First, let’s get some basics out of the way in terms of how to interpret these rankings. None of this stuff should come as any major surprise, but it never hurts to provide background:
- As a reminder, these rankings are geared toward a standard, daily, 12-team H2H redraft league, as that is typically the most popular fantasy baseball format. They will only factor in the five standard categories: Runs, RBI, Home Runs, Batting Average, and Stolen Bases.
- I would recommend not paying super close attention to the specific ranks of each player, and honing in more on the respective tiers that they’re in. Each tier represents a grouping of players that I think could arguably perform at a similar level, and/or carry similar levels of risk in terms of injury concerns or playing time obstacles. If Player X is ranked at #55 and Player Y is ranked at #65, but they’re in the same tier, it means that I personally like Player X a lot better, but think there’s a valid argument to be made for Player Y performing just as well.

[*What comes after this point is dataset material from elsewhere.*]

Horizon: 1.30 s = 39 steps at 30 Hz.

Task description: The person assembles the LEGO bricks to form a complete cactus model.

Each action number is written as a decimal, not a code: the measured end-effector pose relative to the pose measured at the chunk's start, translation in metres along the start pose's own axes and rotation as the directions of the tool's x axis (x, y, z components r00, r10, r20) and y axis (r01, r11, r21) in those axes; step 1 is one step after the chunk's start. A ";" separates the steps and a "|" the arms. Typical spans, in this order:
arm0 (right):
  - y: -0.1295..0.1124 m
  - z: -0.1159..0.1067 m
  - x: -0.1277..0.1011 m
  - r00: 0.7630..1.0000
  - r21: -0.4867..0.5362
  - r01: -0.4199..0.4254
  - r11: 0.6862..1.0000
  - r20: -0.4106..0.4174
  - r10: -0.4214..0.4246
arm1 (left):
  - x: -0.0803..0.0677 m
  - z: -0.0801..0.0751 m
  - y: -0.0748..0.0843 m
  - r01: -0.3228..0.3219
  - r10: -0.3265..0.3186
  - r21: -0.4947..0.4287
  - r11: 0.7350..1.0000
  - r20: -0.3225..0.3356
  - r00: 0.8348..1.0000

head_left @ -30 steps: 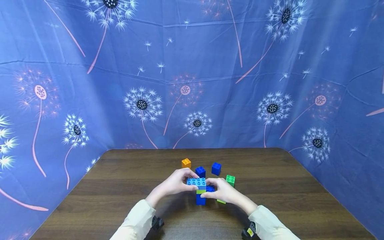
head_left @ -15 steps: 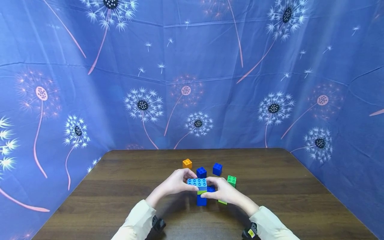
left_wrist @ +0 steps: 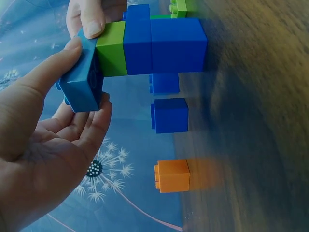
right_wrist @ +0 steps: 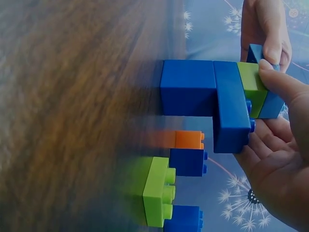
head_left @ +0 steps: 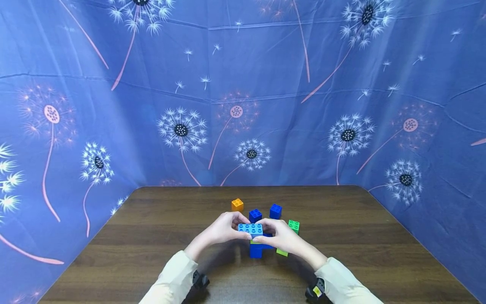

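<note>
A small tower of toy building bricks stands on the table. Its base is a tall blue block, topped by a longer blue brick that juts out to the right. Above that sits a lime green block, and the light blue eight-stud brick lies on top, overhanging to the left. My left hand pinches the overhanging end, thumb in front and fingers behind. From the right, my right hand pinches the light blue brick's other end, thumb tip near the seam with the lime block.
Behind the tower are an orange block and two blue blocks, one nearer and one farther right. A green block and a lime brick lie beyond the right hand. A patterned blue cloth hangs behind the wooden table.
My right hand has moved up a little, its thumb going from the lime block's level to the light blue brick. The left hand keeps its pinch, and the loose blocks have not moved.
</note>
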State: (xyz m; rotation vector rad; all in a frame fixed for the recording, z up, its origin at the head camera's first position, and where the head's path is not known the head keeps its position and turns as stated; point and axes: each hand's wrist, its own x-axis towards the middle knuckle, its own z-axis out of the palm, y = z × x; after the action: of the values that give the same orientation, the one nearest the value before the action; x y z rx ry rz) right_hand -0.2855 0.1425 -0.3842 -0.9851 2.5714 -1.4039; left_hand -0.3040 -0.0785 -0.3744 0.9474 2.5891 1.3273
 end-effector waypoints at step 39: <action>0.019 -0.001 0.001 1.000 -0.034 0.011 0.999 -0.002 -0.011 | -0.004 -0.002 -0.003 0.004 -0.003 -0.055 0.998 0.022 1.000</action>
State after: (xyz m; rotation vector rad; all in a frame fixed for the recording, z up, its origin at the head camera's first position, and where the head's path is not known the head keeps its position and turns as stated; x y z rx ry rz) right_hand -0.2965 0.1495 -0.3980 -1.0045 2.6036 -1.3688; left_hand -0.3029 -0.0832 -0.3762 0.9428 2.5230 1.3720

- I take rankings like this as more of an art than a science. Every person’s rankings are influenced by their own biases, strategic philosophies, determinations of risk, and projections. It’s why no two rankings are ever exactly alike. Jon’s way of evaluating and ranking players has worked out well for Jon (and me) over the years, but it might not be a great fit for you. I can’t possibly predict your team’s specific needs, your league mate’s player evaluations, or your current waiver wire, and if I could it’d be weird. In a bad way.
- Yes, these ranks vary from the official PL positional rankings that I also developed in the offseason. That’s because these are only mine – no input from others. This is a safe space for me where I answer to no one but myself…and you if you leave a comment.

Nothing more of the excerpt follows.